CEO of Tesla, SpaceX, and Twitter Elon Musk recently mocked Jim Cramer in response to a tweet from Dogecoin co-creator Billy Markus. The billionaire stated, “The Force is strong with inverse Cramer.”
Elon Musk and Billy Markus Take Shots at Jim Cramer on Twitter
It turns out that the meme coin Dogecoin co-creator Billy Markus who goes by the name Shibetoshi Nakamoto on Twitter also tracks down the Inverse Cramer data. So, when the crypto bull run charged ahead, he just couldn’t resist taking a rib at the CNBC host.
The Dogecoiner sarcastically tweeted, “Jim Cramer is good at his job.” Of course, it elicited mixed responses from some of his 2 million followers and others who caught his post. One of them was Elon Musk who said, “The Force is strong with inverse Cramer.”
Musk has been a known supporter of cryptocurrencies, especially Dogecoin. In fact, he even added $500 million to the market cap of DOGE last month in just a span of 15 minutes. Unfortunately, he already moved on to AI based on his tweet prior to the recent shot he made at Cramer. Regardless, it’s still good to know that he’s still on our side.
The Inverse Cramer Strategy
As a recap of what we discussed previously, the Inverse Cramer strategy is a trading approach that involves doing the opposite of what CNBC Mad Money host Jim Cramer advises investors to do. The strategy assumes that Cramer’s financial advice will often bomb, so by betting against his top picks, traders and investors can potentially yield better returns.
The tactic is so popular that a website called Inverse Cramer ETF was even put up to track his forecasts. It’s even publicly traded with the ticker SJIM, having an average volume of 43,150, outstanding shares of 219,970, and total net assets of $100,000. As of the 52-week range, the stock has been valued between $24.70 and $26.26.
This approach has been successful before according to an analysis from Seeking Alpha. Based on the data it compiled regarding the predictions of Cramer, a 100 million USD investment over the past two years is estimated to compound to 147.20 million USD today if the Inverse Cramer was religiously applied in each of his investment picks during that period.
For instance, Cramer advised investors to pivot towards gold rather than cryptocurrencies, particularly Bitcoin, in January. He reasoned out that the world’s oldest crypto possesses a lack of acceptance as a currency or reliable store of value. However, given the rising institutional and retail interest in cryptocurrencies, some investors are seeing this as a strong “buy” signal for Bitcoin and are betting against Cramer’s advice.
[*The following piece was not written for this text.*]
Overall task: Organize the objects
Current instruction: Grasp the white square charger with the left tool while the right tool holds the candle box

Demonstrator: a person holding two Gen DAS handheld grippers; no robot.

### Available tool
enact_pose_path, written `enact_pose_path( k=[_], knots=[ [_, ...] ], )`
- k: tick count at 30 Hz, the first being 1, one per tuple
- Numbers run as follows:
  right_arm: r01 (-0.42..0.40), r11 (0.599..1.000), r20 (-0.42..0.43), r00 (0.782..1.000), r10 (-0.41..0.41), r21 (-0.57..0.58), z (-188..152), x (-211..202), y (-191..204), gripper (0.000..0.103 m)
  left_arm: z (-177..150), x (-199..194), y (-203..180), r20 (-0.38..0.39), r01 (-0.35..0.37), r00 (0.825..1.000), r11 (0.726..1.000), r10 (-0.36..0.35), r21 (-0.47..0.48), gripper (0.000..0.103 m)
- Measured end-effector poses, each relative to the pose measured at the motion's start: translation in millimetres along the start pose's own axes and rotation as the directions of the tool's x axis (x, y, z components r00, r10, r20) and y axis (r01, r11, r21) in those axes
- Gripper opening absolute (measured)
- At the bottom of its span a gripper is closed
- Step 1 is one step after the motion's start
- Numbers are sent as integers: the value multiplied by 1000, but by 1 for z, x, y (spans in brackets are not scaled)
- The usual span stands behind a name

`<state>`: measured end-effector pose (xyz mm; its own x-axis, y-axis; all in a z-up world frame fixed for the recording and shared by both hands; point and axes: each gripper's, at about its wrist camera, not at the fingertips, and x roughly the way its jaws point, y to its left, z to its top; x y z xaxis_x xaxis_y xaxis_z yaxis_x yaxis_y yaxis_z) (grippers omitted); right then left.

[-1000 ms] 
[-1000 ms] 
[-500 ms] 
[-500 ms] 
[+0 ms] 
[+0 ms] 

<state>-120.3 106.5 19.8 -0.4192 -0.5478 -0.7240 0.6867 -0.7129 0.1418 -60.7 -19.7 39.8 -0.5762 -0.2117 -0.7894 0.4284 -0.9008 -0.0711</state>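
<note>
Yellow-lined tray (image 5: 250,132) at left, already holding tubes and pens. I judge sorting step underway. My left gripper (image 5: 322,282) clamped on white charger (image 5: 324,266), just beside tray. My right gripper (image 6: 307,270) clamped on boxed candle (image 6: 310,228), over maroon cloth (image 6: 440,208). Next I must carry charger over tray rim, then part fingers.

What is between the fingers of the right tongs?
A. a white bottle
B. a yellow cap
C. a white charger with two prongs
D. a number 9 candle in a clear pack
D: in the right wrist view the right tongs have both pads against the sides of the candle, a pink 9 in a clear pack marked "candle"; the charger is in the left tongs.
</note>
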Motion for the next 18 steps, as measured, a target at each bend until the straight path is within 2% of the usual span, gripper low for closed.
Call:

Not so surprisingly, the value of Bitcoin shot up from nearly $23,000 at the time of our report to around $27,700 as of writing. In fact, BTC even hovered over $28,500 following the announcement of the UBS and Credit Suisse merger this week—a value not seen since June 2022.
Let’s not even get to the part where he told investors to buy Silicon Valley Bank (SVB) shares at the start of February this year. He said it was a “compelling” and “cheap” stock at that time when it was trading at $320 a pop. And now, here we are.
It turns out that Cramer’s predictions have been a hit-or-miss affair in the past couple of years. That also means that the Inverse Cramer strategy may not work in most cases. Therefore, investors should not treat the tactic as a foolproof analysis tool all the time.